A Brazilian player had never won any title at the Australian Open.
And now the country has two.
Soares said he didn’t finish media commitments at Melbourne Park until 2 a.m. Sunday, then had to do some Brazilian press requests from his hotel room.
“I went to bed at 5, set my alarm for 11, woke up at 8:30 … been living on coffee ever since,” Soares said. “So I had 22 coffees already.”
Vesnina interjected, laughing: “I got a (text) message from him at 4:30 (a.m.), ‘I’m ready, partner’.”
It was all worth it, Soares said.
“I knew I had another important day today, you don’t get a chance to play many Grand Slam finals,” he said. ‘I mean, I got two in the same day.”
Vesnina and Soares fell behind 3-0 in the tiebreaker before coming back to take a 6-3 lead. After the margin was reduced to 6-5, Vesnina and Soares won the last four points of the match.
It ended some Grand Slam mixed doubles finals frustration for Vesnina, a Russian who has two women’s doubles titles in majors.
It was Vesnina’s fourth mixed doubles final, and first win.

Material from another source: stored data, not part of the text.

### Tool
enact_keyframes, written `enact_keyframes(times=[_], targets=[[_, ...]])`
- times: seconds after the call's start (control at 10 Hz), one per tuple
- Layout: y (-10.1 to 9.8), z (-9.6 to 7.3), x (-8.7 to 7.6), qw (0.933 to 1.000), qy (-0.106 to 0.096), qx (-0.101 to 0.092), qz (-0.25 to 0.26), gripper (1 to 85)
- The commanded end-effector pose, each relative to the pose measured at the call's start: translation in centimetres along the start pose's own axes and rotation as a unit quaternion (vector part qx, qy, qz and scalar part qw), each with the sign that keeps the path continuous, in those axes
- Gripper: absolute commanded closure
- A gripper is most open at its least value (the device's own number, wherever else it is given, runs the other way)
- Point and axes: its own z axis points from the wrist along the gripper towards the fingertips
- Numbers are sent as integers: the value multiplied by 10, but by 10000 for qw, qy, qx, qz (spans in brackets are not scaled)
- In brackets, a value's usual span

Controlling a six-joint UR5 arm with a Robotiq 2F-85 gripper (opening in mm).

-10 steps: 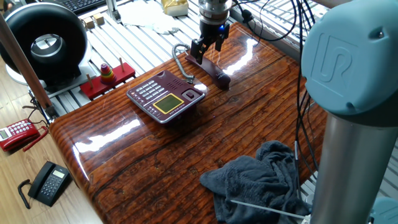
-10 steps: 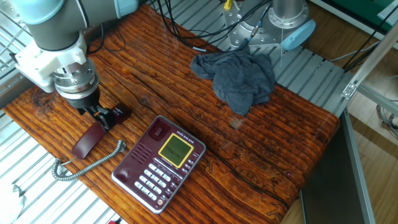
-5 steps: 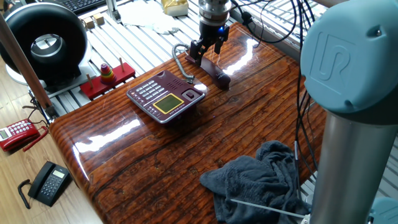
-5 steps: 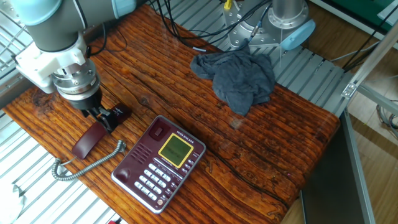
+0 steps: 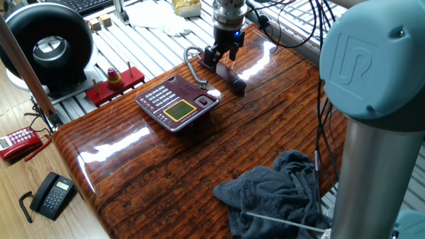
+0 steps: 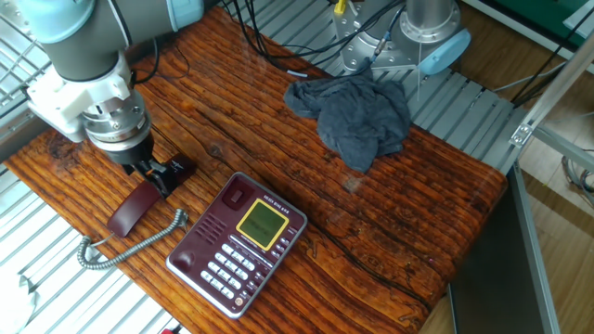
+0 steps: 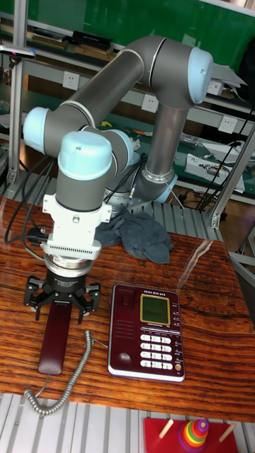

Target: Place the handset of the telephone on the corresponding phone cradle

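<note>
The maroon handset (image 5: 229, 78) (image 6: 139, 204) (image 7: 54, 341) lies flat on the wooden table beside the maroon telephone (image 5: 176, 103) (image 6: 238, 244) (image 7: 146, 332), apart from it. Its grey coiled cord (image 6: 119, 247) (image 7: 66, 376) curls off the table edge. The phone cradle (image 7: 124, 327) (image 6: 206, 225) is the bare recessed strip on the base's side that faces the handset. My gripper (image 5: 222, 54) (image 6: 154, 173) (image 7: 60, 301) is low over one end of the handset. Its fingers are open and spread to either side of the handset; whether they touch it does not show.
A crumpled grey cloth (image 5: 279, 192) (image 6: 356, 115) (image 7: 139, 238) lies on the table beyond the telephone. A ring-stack toy (image 5: 114, 79) (image 7: 193, 432) stands just off the table. A red phone (image 5: 20, 143) and a black phone (image 5: 53, 194) lie on the floor.
My gripper has sunk slightly closer to the handset. The handset, cord and telephone have not moved.
</note>
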Motion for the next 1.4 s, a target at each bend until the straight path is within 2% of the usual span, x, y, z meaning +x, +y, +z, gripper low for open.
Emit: enact_keyframes(times=[0.0,1.1,1.3], targets=[[-2,2,0,10000,-3,3,-18,77],[-1,4,-2,10000,-65,-8,-25,120],[22,3,7,9988,117,-456,100,110]])
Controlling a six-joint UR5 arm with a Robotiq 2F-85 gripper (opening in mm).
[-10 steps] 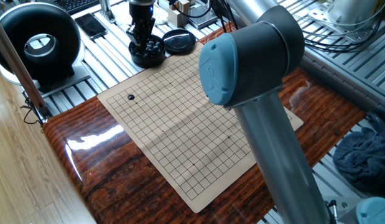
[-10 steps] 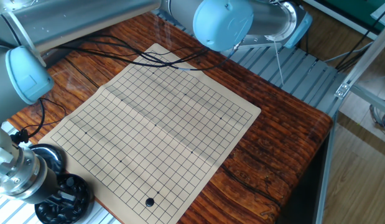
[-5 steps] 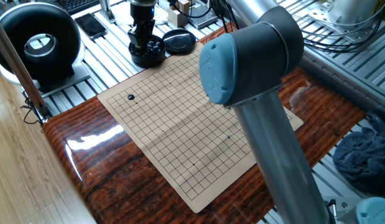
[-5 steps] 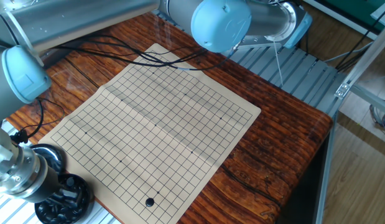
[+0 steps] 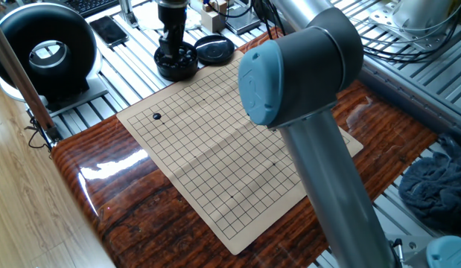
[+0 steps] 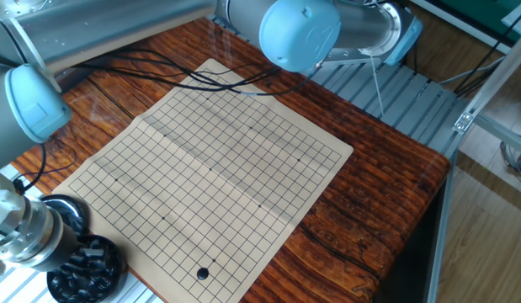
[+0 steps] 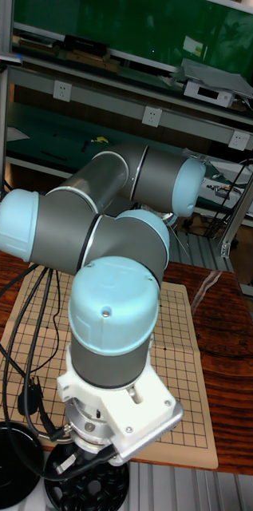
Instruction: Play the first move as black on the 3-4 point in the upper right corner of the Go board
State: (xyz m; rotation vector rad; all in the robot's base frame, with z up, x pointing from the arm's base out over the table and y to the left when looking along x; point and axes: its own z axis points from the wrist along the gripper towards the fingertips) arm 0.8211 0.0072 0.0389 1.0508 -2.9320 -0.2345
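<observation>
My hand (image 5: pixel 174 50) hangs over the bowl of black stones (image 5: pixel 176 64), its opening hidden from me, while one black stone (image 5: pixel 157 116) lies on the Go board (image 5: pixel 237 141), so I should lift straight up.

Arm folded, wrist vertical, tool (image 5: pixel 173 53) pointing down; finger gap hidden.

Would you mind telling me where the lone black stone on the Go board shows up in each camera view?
One fixed view: stone at upper left, near the board's left corner.
The other fixed view: stone at bottom centre, near the board's lower edge.
Tall fixed view: not visible; the arm covers much of the board.
Shared landmark: the bowl of black stones.
</observation>
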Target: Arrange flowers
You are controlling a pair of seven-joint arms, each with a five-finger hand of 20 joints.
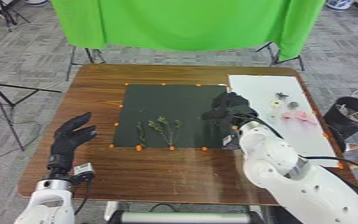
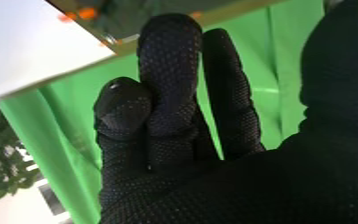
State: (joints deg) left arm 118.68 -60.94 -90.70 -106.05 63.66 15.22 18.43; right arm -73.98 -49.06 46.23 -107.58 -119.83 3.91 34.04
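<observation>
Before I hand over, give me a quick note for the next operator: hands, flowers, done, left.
Left hand: open, over the table's left side.
Right hand: open, at the dark mat's right edge, beside the white sheet.
Flowers: green sprigs lie on the near part of the dark mat; the pink flower and a few small blooms are on the white sheet.
Done: sprigs are on the mat.
Left: probably moving the pink flower and small blooms over to the sprigs.
</observation>
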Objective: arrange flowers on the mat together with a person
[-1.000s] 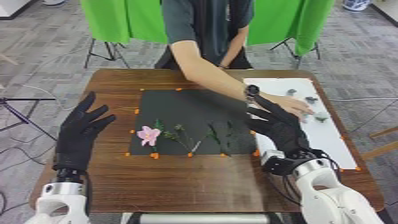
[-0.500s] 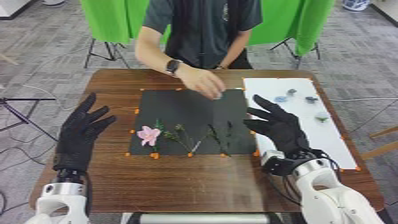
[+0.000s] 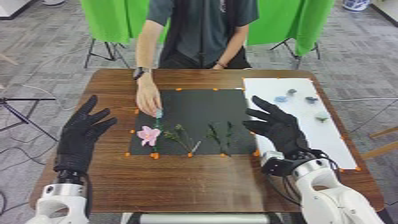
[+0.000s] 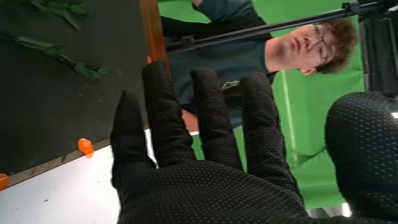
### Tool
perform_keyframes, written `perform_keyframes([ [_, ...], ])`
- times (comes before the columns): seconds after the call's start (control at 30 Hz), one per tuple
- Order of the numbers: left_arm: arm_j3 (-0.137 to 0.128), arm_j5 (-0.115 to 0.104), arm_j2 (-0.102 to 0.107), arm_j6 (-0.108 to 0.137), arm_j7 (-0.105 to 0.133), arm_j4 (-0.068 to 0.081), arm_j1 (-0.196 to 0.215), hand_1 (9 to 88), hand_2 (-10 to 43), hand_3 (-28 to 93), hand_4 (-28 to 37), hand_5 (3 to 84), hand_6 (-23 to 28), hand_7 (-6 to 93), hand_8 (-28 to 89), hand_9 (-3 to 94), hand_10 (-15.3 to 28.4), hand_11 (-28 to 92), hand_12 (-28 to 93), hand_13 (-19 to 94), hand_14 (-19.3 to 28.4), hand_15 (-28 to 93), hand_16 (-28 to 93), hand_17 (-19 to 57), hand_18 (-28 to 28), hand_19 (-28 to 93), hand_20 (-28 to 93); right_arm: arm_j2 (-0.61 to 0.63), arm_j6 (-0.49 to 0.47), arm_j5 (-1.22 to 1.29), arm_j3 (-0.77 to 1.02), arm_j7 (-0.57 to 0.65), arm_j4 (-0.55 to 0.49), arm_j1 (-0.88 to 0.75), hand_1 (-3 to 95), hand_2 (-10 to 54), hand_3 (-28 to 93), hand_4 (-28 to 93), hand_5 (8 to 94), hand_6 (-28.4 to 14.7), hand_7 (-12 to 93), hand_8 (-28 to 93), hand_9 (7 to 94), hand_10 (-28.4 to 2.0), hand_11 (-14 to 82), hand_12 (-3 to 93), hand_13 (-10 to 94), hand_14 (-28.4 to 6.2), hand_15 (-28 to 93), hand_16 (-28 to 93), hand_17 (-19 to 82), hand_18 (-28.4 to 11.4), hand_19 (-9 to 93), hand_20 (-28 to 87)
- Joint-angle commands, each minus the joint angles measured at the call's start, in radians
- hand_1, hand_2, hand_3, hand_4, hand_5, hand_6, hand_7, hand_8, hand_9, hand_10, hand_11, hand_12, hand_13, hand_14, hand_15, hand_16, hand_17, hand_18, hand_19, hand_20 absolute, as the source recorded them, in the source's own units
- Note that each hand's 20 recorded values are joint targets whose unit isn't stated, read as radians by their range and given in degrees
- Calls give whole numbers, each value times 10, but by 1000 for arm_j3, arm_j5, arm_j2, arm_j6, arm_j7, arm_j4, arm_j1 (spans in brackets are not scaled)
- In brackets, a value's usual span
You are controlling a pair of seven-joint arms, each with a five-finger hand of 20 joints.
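Observation:
My left hand (image 3: 78, 137) is open above the table, left of the black mat (image 3: 200, 102). My right hand (image 3: 280, 129) is open over the seam between mat and white sheet; in the right wrist view the right hand (image 4: 209, 185) has straight fingers and holds nothing. A person's hand (image 3: 148, 100) holds a small blue flower (image 3: 159, 113) at the mat's upper left, just above the pink flower (image 3: 148, 134). Green stems (image 3: 182, 137) and more stems (image 3: 227, 137) lie on the mat; leafy stems (image 4: 67, 55) show in the right wrist view.
On the white sheet (image 3: 302, 110) at the right lie a blue flower (image 3: 281, 99), two dark grey flower heads (image 3: 311, 100) and a pale one with green (image 3: 322, 117). Orange tape bits (image 3: 155, 155) edge the mat. The person stands at the table's far side.
The person's hand has moved from the white sheet across the mat to its left side, carrying the blue flower to just above the pink one. Both my hands have stayed in place.

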Motion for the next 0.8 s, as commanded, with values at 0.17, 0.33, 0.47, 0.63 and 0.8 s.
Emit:
perform_keyframes([
  [0.17, -2, 4, -10, -4, -12, -1, 10, 227, 49, 795, -283, 340, 29, 98, -92, 369, 168, 198, 83, 300, 260, 423, -66, -78, 243, 496, 167, 2, 1, -8, -6, 0, -2, 1, 111, 143, 789, -283, 389, 47, 135, -127, 437, -117, 68, 132, 337, -190, 276, 143, -7, -210, 454, 168],
  [0.33, 3, -3, -2, 2, 2, -2, 12, 228, 48, 797, -283, 341, 30, 99, -92, 369, 169, 199, 84, 300, 260, 424, -66, -77, 243, 496, 167, 12, 11, -24, 3, -5, -4, 10, 123, 133, 793, -282, 390, 47, 138, -128, 442, -118, 74, 135, 345, -192, 294, 147, -7, -212, 458, 171],
  [0.47, 1, -4, 2, 6, 9, -5, 15, 228, 48, 797, -283, 341, 30, 99, -93, 369, 168, 201, 84, 299, 260, 423, -67, -77, 243, 496, 167, 56, 89, -99, 12, 5, -11, 28, 142, 109, 802, -281, 394, 43, 143, -128, 473, -137, 121, 145, 371, -188, 341, 143, 7, -214, 476, 178],
  [0.63, 3, -10, 12, 13, 24, -8, 18, 228, 47, 798, -283, 341, 31, 99, -93, 369, 168, 201, 83, 299, 260, 424, -66, -78, 244, 497, 167, 142, 145, -187, 73, 60, -6, 56, 190, 55, 811, -268, 421, 30, 156, -131, 506, -163, 231, 159, 420, -177, 478, 126, 51, -234, 550, 217],
  [0.8, 8, -16, 19, 20, 30, -8, 15, 230, 48, 794, -283, 342, 30, 94, -90, 371, 169, 197, 83, 305, 262, 429, -64, -68, 252, 527, 184, 260, 213, -263, 137, 129, 8, 70, 216, 37, 807, -254, 437, 22, 164, -132, 525, -165, 328, 171, 462, -166, 578, 108, 90, -241, 597, 229],
])
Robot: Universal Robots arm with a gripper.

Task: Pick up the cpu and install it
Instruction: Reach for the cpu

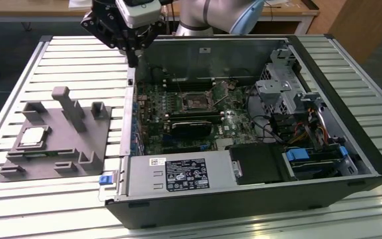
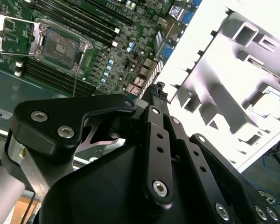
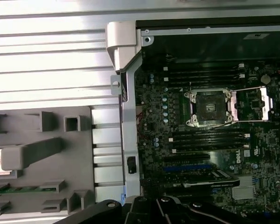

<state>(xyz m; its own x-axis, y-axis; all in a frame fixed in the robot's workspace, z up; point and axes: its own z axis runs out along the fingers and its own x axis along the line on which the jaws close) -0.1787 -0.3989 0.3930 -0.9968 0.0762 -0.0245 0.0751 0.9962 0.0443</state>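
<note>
The cpu [image 1: 33, 137], a pale silver square chip, lies flat in a recess of the grey fixture block [image 1: 78, 144] at the exterior view's left; the second wrist view shows the cpu [image 2: 269, 101] in that same recess. The open motherboard socket [image 1: 196, 101] sits inside the computer case, with its metal frame lifted in the first wrist view [image 3: 210, 107]. My gripper [image 1: 133, 62] hangs over the back corner of the case's wall, between fixture and socket, well above both. In the second wrist view the gripper [image 2: 156, 89] is shut, with its fingertips together and nothing held.
The open black computer case [image 1: 324, 64] lies on a slatted aluminium table [image 1: 78, 55]. Inside it are memory slots, a black card [image 1: 194, 127], a power supply [image 1: 177, 174], drive cages and cables [image 1: 297, 129]. Upright grey posts [image 1: 68, 107] rise from the fixture.
</note>
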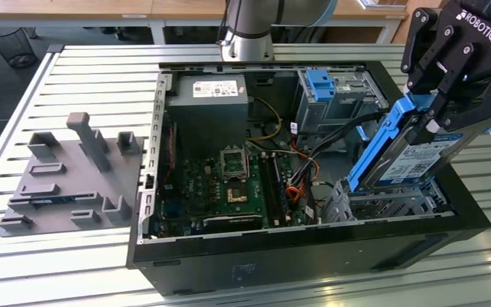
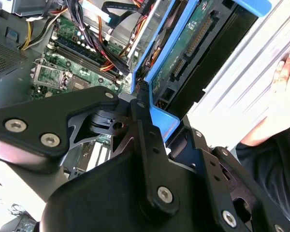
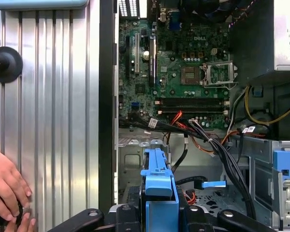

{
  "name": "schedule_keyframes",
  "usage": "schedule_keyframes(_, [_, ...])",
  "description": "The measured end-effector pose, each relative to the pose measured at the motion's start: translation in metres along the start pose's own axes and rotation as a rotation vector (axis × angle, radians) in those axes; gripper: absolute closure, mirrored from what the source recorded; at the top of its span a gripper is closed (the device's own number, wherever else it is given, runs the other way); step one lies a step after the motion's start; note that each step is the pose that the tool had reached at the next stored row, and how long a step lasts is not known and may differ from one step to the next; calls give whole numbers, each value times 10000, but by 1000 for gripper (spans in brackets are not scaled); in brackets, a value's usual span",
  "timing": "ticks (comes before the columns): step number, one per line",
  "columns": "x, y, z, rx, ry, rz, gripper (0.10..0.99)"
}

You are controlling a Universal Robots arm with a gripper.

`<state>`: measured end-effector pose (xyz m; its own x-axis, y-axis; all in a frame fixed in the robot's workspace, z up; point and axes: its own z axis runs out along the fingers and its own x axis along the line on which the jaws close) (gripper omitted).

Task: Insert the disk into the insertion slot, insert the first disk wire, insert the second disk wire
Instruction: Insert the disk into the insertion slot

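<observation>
Seen at about 2 o'clock in the exterior view: the gripper [image 1: 426,114], clamped hard on the upper end of the disk [image 1: 416,160], with one finger on each side of the blue carrier. Holds the disk steeply tilted, top end leaning toward 1 o'clock. Dips its lower end into the mouth of the insertion slot [image 1: 390,203], at roughly 4 o'clock from the motherboard [image 1: 228,179]. Not yet laid flat in the cage. Cannot tell whether the lower edge touches the perforated metal.

Judged stiff and dense for its bulk: metal body, no give, so no sag from a grip at one end, though likely to pivot between the pads if nudged. Probably slick along the smooth plastic rails. Best taken across the carrier's side rails or the plain metal faces, clear of the bare circuit board [image 2: 183,53] and its connector pins, exposed in the second wrist view. Likely sensitive to knocks, and worth keeping off the cage edges.

Close by, at 11 o'clock from the slot: a bundle of black cables [image 1: 339,134]. In the first wrist view, beside the case: a person's hand [image 3: 5,186] on the ribbed table [image 3: 53,96].
</observation>
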<state>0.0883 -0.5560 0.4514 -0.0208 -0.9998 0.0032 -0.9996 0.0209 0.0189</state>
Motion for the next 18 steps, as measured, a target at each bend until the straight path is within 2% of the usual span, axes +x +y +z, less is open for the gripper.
schedule_keyframes(18, [-49, 11, 99, 0, 2, 2, 722])
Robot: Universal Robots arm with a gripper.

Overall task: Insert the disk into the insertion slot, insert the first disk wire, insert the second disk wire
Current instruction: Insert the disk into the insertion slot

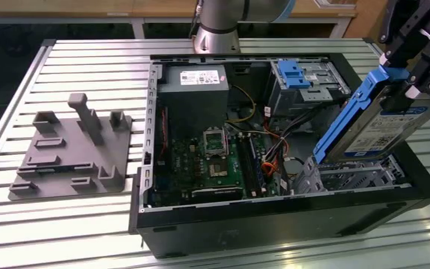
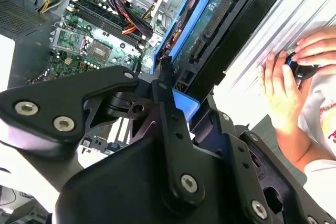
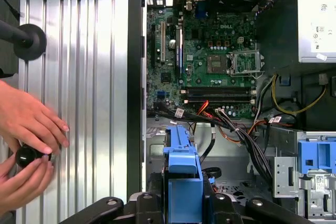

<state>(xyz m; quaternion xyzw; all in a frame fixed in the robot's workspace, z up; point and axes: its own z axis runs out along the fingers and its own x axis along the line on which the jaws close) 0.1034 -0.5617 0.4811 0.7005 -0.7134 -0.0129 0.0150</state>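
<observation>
Disk: the disk [image 1: 379,128], silver with a white label and clipped in its blue carrier frame [image 1: 344,120], hung steeply tilted over the corner of the open computer case [image 1: 275,216] at the exterior view's right.
Lower end: it met the mouth of the insertion slot [image 1: 353,176], the perforated silver cage; whether it had entered could not be told.
Tool: the tool [image 1: 407,84] was clenched on the disk's upper end. In the second wrist view its black fingers [image 2: 167,93] pinched the blue frame from both sides.
Step in hand: judged to be seating the disk, not yet done.
Doing it well: the tilt probably needed bringing in line with the cage walls, so that the frame could slide straight and slowly without jamming on an edge.
Wires: a bundle of black, red and orange wires [image 1: 275,151] lay just beside the slot, between it and the motherboard [image 1: 215,162]. They looked liable to snag under the frame.
Neighbour: the taller grey bay with a blue latch [image 1: 301,75] stood farther back in the case.
Desk: the slatted metal desk [image 1: 88,56] carried the case, with a grey fixture [image 1: 73,148] well apart at the exterior view's left.
Person: a person's hands [image 3: 29,140] rested on the desk beside the case, holding a small black knob [image 3: 26,156].
</observation>
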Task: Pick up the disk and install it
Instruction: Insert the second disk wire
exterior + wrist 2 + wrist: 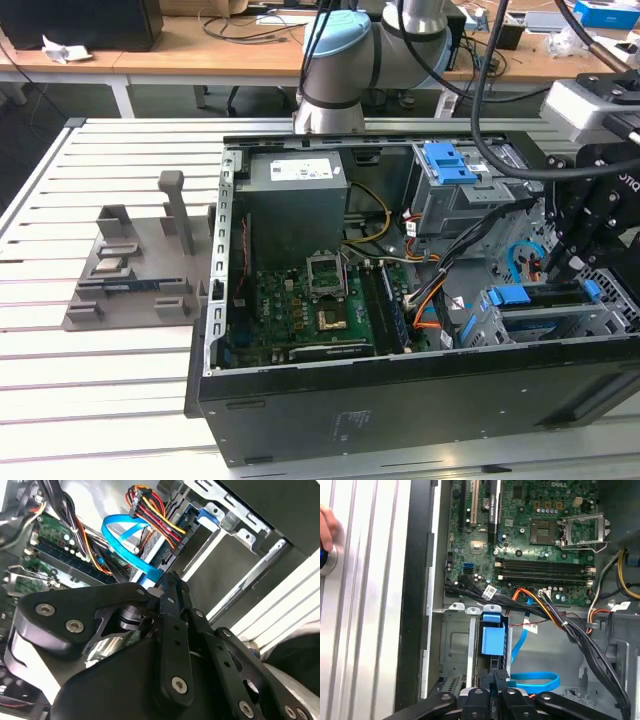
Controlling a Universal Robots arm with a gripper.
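The white label (300, 172) on the power supply (295, 220) carried small print, not readable. Markings on the motherboard (520, 545) were unreadable too.

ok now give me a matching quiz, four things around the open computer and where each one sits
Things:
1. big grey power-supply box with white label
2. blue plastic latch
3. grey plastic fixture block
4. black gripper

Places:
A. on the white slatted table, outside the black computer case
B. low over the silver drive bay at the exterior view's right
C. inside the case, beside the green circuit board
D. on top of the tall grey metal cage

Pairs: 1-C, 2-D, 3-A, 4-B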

“Four times lucky,” said Vesnina, who received a message from Soares at the end of December asking if she would be his mixed doubles partner in Australia.
“I don’t like to set up that early for mixed because you never know how you’re going to do in singles and doubles,” Vesnina said.
“But when Bruno texted me, I texted back `let’s do that’,” Soares said the level of excitement in Brazil over his achievements was high.
“It’s the first time a Brazilian guy competes in two Grand Slam finals in the same event,” he said “They were talking a lot about that.
And winning both makes it even more special.
“It’s tough to compare or relate anything to Guga (the nickname for Gustavo Kuerten, who won three French Open singles titles). He’s such a hero for us. He’s so above the sport and everything else. But for me it’s a massive achievement. It doesn’t get much better than that. I came here to play two events and I won both.”
Soares says he hopes his win will give tennis a boost in his home country ahead of the Olympics in August.
He visited the tennis complex in Rio in December and gave it the thumbs-up.
“You guys hear a lot of things about Brazil … not all the time that good,” he said. “We’re famous for hosting well, for welcoming. We’re very warm country. I hope it’s going to be an amazing Games.”